BSW slams surcharge extension plan
Extending a surcharge to finance renewables to include self-consumption, as Germany’s government plans, would lead to €300m ($410m) in additional costs for the country’s Energiewende – its move from nuclear to renewables – industry federation BSW Solar claims.
A draft proposal for a reform of Germany’s renewable energies act (EEG) by energy minister Sigmar Gabriel foresees that owners of renewable installations from 1 August 2014 will have to pay 70% of the surcharge for power they use themselves.
The surcharge – currently at €0.062 per kilowatt hour – currently only has to be paid for electricity fed into the power grid. It finances the difference between wholesale power prices and feed-in tariffs (FITs) and thus is slated to help the build-up of renewable energy capacity.
Gabriel and many in Chancellor Angela Merkel’s conservative-social democrat coalition argue that owners of roof-top PV installations are free-riders of the power grid, using it when needed while not contributing enough for its expansion and operation.
At the same time, the government grants an increasing number of energy-intensive industries an exemption to the payment of the surcharge.
“The intention of the federal government to distribute the costs of the Energiewende on more shoulders is correct,” says BSW managing director Carsten Körnig.
“Yet it is those causing environmental and climate damages who should carry the costs of the Energiewende first. It is incomprehensible that the power to run coal plants and mining operations remains exempt from the EEG-surcharge to a great extent, while users of self-produced solar power should pay up.”
The BSW explains that the €300m in extra costs would arise as without the incentive to save costs by using self-produced energy, fewer solar panels would be installed that are aligned for an optimum self-consumption.
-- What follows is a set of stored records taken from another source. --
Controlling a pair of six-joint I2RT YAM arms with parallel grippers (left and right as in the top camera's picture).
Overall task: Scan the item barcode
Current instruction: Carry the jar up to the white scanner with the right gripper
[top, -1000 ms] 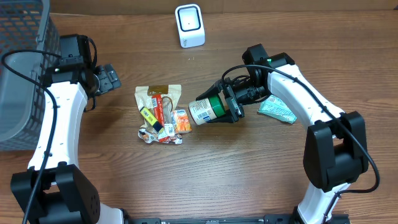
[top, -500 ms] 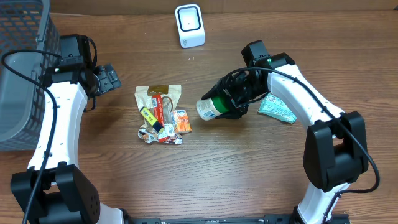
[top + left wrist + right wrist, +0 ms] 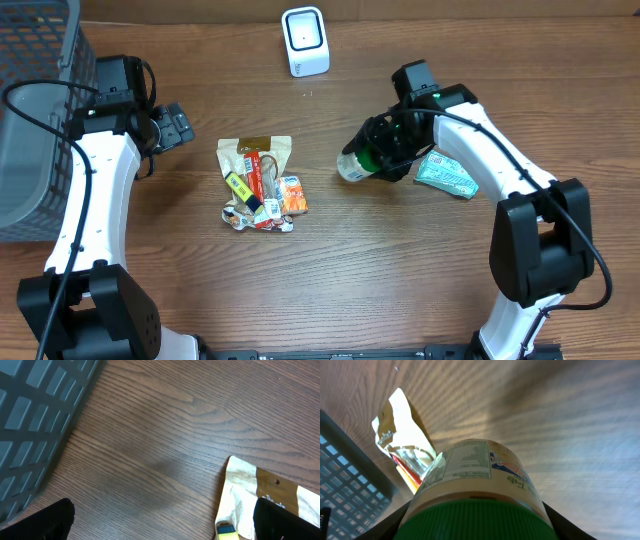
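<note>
Evidently, the green-lidded jar (image 3: 475,485) carries a cream, printed nutrition label (image 3: 465,462).

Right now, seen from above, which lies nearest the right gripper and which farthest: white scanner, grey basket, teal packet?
1. Teal packet, just beside the right gripper holding the jar.
2. White scanner, farther back, near the middle.
3. Grey basket, far corner on the left.

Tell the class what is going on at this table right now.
The right gripper holds a green-lidded jar by its lid end, short of the white scanner. The left gripper is open and empty beside the grey basket. A pile of snack packets lies between the arms.
</note>
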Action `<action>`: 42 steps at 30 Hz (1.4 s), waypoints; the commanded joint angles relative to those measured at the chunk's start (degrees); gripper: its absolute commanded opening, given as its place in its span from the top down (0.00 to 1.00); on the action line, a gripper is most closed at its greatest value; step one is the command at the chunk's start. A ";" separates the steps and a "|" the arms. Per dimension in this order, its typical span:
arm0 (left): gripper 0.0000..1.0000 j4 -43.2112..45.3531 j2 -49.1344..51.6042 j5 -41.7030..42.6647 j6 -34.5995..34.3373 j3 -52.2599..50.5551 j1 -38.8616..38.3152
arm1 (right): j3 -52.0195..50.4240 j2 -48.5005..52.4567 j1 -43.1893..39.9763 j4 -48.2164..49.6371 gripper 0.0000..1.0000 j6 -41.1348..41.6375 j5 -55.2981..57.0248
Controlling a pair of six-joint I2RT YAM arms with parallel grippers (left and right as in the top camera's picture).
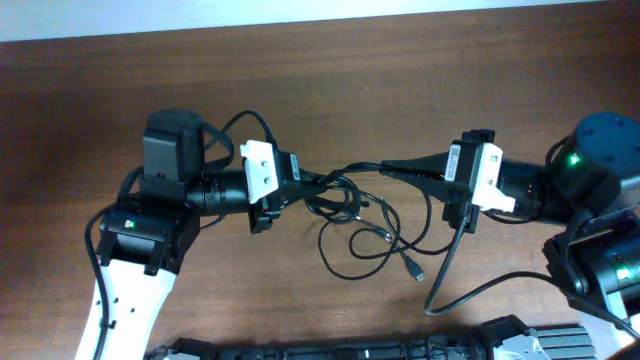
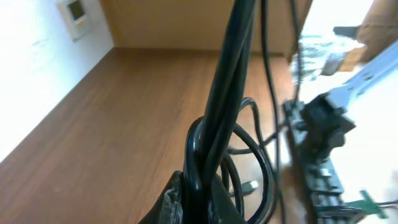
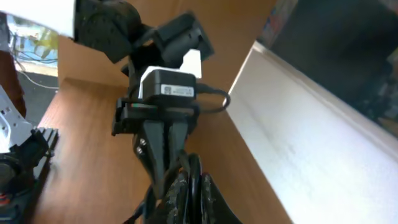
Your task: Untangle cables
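While the left tool and right tool are each clamping shut on the cables, these are hanging between them in knotted loops, trailing onto the desk: untangling is looking barely begun.

Cables strung between left jaws and right jaws; loose loops on table.
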 commanded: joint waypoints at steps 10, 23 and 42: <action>1.00 17.14 -0.24 -12.20 3.67 0.61 -0.09 | 0.52 0.15 -0.15 -17.94 0.01 0.48 18.14; 1.00 24.96 -0.24 -12.00 6.12 0.61 -13.75 | 0.52 3.15 -0.15 -14.12 0.11 2.03 17.49; 0.01 30.86 -0.92 -49.79 -35.52 0.61 -19.41 | 0.52 4.55 -0.22 -6.25 0.96 10.93 24.94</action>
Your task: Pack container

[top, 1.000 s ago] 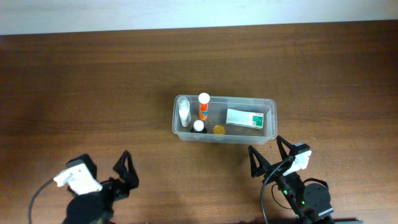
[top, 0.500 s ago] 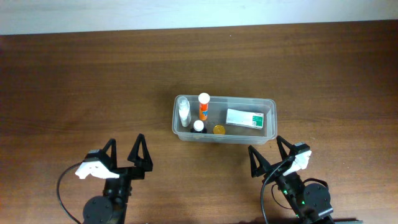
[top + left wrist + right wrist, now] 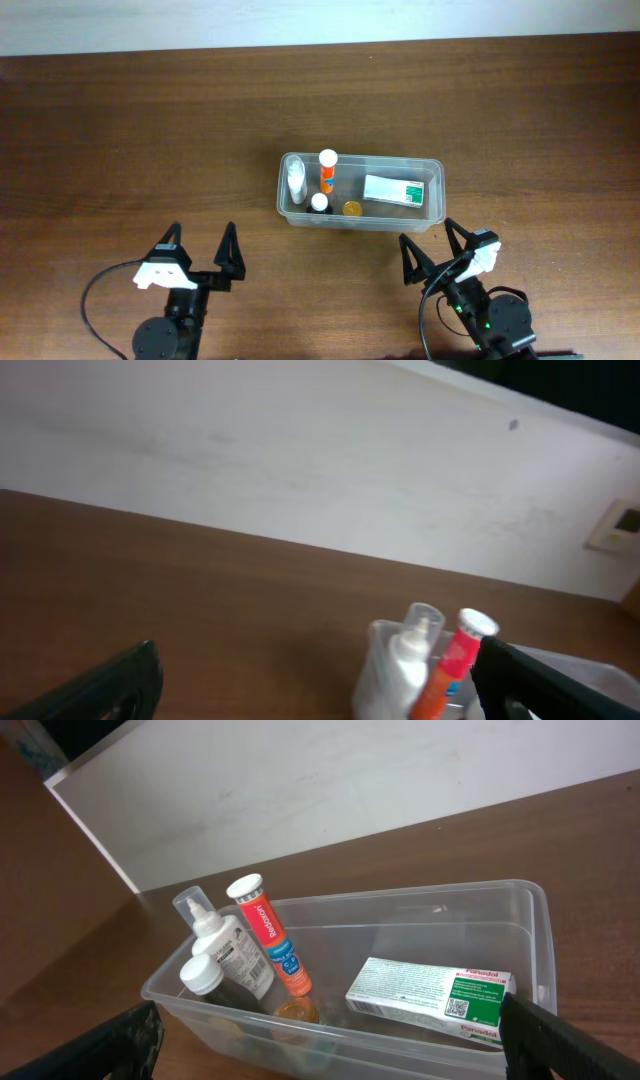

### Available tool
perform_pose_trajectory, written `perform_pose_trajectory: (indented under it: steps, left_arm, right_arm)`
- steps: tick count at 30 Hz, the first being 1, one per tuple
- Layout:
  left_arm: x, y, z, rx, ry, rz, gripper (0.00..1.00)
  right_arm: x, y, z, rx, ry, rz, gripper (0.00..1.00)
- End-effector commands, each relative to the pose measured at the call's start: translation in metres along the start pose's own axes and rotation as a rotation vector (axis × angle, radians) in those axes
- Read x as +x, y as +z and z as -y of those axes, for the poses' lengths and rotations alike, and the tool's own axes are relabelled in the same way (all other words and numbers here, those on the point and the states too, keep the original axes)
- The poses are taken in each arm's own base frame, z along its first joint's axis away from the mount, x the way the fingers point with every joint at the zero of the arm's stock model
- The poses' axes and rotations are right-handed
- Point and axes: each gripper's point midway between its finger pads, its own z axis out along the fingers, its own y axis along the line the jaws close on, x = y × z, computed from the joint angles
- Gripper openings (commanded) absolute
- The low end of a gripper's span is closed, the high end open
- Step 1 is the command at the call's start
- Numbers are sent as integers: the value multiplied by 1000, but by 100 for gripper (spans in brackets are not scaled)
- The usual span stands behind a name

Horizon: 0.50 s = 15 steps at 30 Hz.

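The container (image 3: 400,161) is a clear plastic tub at the table's middle. It holds a white spray bottle (image 3: 295,180), an orange tube (image 3: 327,171), a dark bottle with a white cap (image 3: 319,203), a small amber jar (image 3: 351,209) and a white-and-green box (image 3: 393,190). My left gripper (image 3: 200,231) stands open near the front edge, left of the tub, with nothing in it. My right gripper (image 3: 426,232) is open just in front of the tub's right end. In the right wrist view the container (image 3: 440,892) fills the space ahead of the right gripper (image 3: 328,1010), with the box (image 3: 430,995) on the right.
A white wall (image 3: 300,20) runs along the table's far edge. Bare brown tabletop (image 3: 120,150) spreads left of the tub. In the left wrist view the spray bottle (image 3: 400,660) and orange tube (image 3: 455,660) stand ahead to the right of the left gripper (image 3: 318,650).
My left arm has swung from the far left corner towards the middle and turned its open fingers to face the far side. The right arm and the tub have not moved.
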Motion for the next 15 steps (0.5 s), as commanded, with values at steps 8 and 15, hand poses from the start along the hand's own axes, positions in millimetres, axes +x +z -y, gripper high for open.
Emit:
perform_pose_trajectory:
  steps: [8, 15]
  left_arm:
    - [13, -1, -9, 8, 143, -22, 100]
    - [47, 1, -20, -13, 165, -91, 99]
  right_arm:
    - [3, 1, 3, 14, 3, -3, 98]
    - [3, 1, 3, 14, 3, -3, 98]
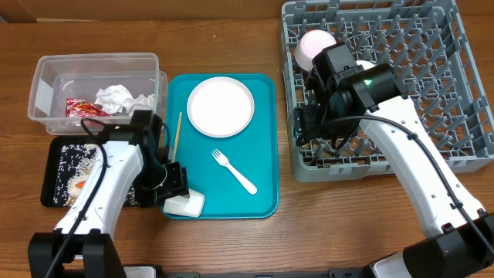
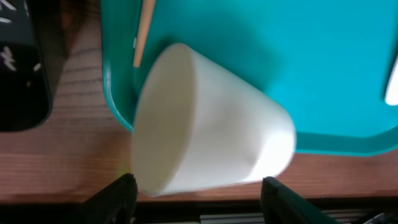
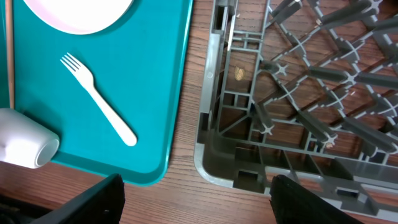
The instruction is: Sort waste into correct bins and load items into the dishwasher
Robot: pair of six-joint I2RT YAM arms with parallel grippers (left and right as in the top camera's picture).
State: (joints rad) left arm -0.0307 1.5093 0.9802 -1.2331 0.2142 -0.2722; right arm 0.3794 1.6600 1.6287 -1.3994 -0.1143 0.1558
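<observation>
Left wrist view: my left gripper (image 2: pixel 198 182) sits low over the small white tapered cup (image 2: pixel 211 124). The cup lies on its side across the near left corner of the teal plastic serving tray (image 2: pixel 323 68), its wide mouth hanging past the tray's rim over the wooden tabletop (image 2: pixel 62 168). My jaws stand apart, one on each side of the cup, but I cannot tell whether they already press on it.

My right gripper (image 3: pixel 196 183) is spread wide and empty. It hangs off the tray's right edge, above the near corner of the grey lattice plastic dish rack (image 3: pixel 217 177).

I judge the step in hand to be picking up this cup for loading. The round white plate (image 1: pixel 221 106) and white plastic fork (image 1: pixel 234 171) are on the tray, not yet loaded.

Next I need a firm squeeze across the cup's slanted wall, which could slip toward its narrow end. Then a lift clear of the tray's rim, and a carry to the rack on the tray's right.
</observation>
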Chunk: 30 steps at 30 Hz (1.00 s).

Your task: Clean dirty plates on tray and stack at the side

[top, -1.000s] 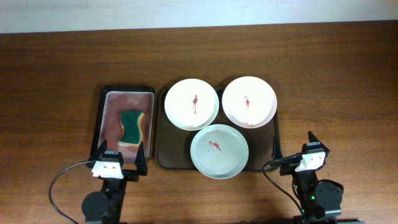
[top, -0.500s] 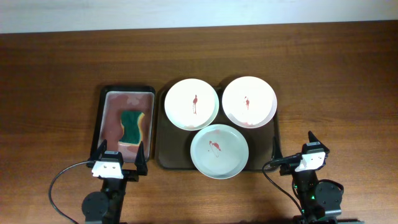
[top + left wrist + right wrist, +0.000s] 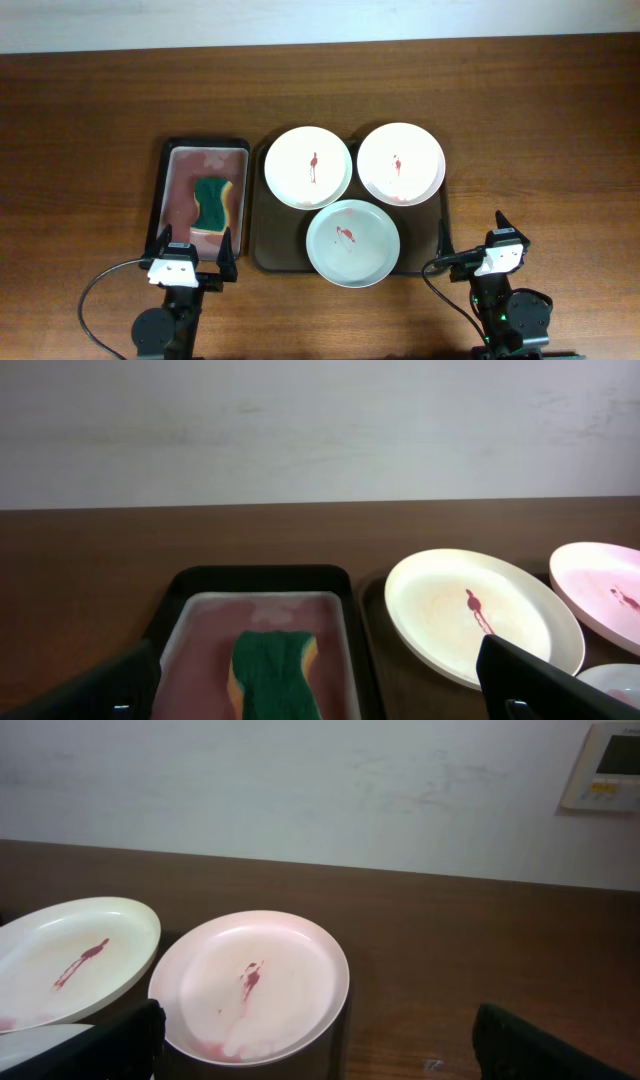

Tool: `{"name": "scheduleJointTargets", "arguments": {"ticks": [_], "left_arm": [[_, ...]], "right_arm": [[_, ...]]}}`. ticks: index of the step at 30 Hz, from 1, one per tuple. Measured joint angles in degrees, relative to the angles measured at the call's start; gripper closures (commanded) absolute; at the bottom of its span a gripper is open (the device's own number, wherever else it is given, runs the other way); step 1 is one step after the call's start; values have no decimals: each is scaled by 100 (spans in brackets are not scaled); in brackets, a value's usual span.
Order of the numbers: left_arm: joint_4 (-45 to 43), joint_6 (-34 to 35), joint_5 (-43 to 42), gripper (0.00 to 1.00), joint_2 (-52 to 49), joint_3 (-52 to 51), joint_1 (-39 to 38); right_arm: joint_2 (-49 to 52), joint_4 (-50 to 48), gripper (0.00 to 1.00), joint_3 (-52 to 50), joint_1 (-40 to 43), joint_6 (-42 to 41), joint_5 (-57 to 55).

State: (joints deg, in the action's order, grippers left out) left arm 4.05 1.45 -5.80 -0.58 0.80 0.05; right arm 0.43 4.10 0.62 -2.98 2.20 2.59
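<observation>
Mint plate (image 3: pixel 352 243): only a sliver at each wrist view's lower edge
Tray (image 3: pixel 275 235): mostly covered — rim and corners show
Left gripper (image 3: pixel 194 248): released, empty
Right gripper (image 3: pixel 472 238): released, empty

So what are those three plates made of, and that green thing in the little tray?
The white plate, pink plate and mint plate look like smooth plastic or melamine, possibly glazed ceramic: even pastel colour, soft sheen, thin rims. The green thing looks like a sponge, with a matte green scouring top over a yellow foam layer that shows at its edge.
</observation>
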Motion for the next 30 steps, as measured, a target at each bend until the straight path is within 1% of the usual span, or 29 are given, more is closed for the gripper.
{"name": "scheduleJointTargets", "arguments": {"ticks": [2, 6, 8, 11, 15, 19, 23, 26, 30], "left_arm": [[-7, 33, -2, 1, 0, 0, 0], [92, 393, 2, 1, 0, 24, 0], [291, 492, 4, 0, -2, 105, 0], [846, 573, 2, 1, -57, 391, 0], [1266, 612, 2, 1, -407, 861, 0], [1641, 614, 28, 1, -1097, 1543, 0], [1950, 636, 66, 1, -2162, 2393, 0], [2212, 634, 72, 1, -3045, 3080, 0], [2702, 634, 76, 0, -4061, 3954, 0]], "right_arm": [[0, 0, 1, 0, 0, 0, 0], [0, -2, 1, 0, 0, 0, 2], [0, -2, 1, 0, 0, 0, 2], [0, -2, 1, 0, 0, -2, 2], [0, -4, 1, 0, 0, -17, 50], [0, 140, 1, 61, 0, -269, 114], [138, 1069, 1, 568, 0, -457, 146], [472, 1451, 1, 1038, 0, -507, 151], [1233, 1998, 1, 1858, 0, -520, 153]]}}
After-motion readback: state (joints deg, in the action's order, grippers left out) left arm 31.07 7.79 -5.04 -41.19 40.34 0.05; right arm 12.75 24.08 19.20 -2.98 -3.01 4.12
Instead, owners would feed more electricity to the grid for which they would receive FITs.
The measure, coupled with an ongoing degression in PV FITs, would also slow down the expansion of solar power further, the federation says.
The levy on self-consumption would also extend the amortization period for solar plants by several years, likely choking off the fledgling trend toward renewable self-consumption among businesses.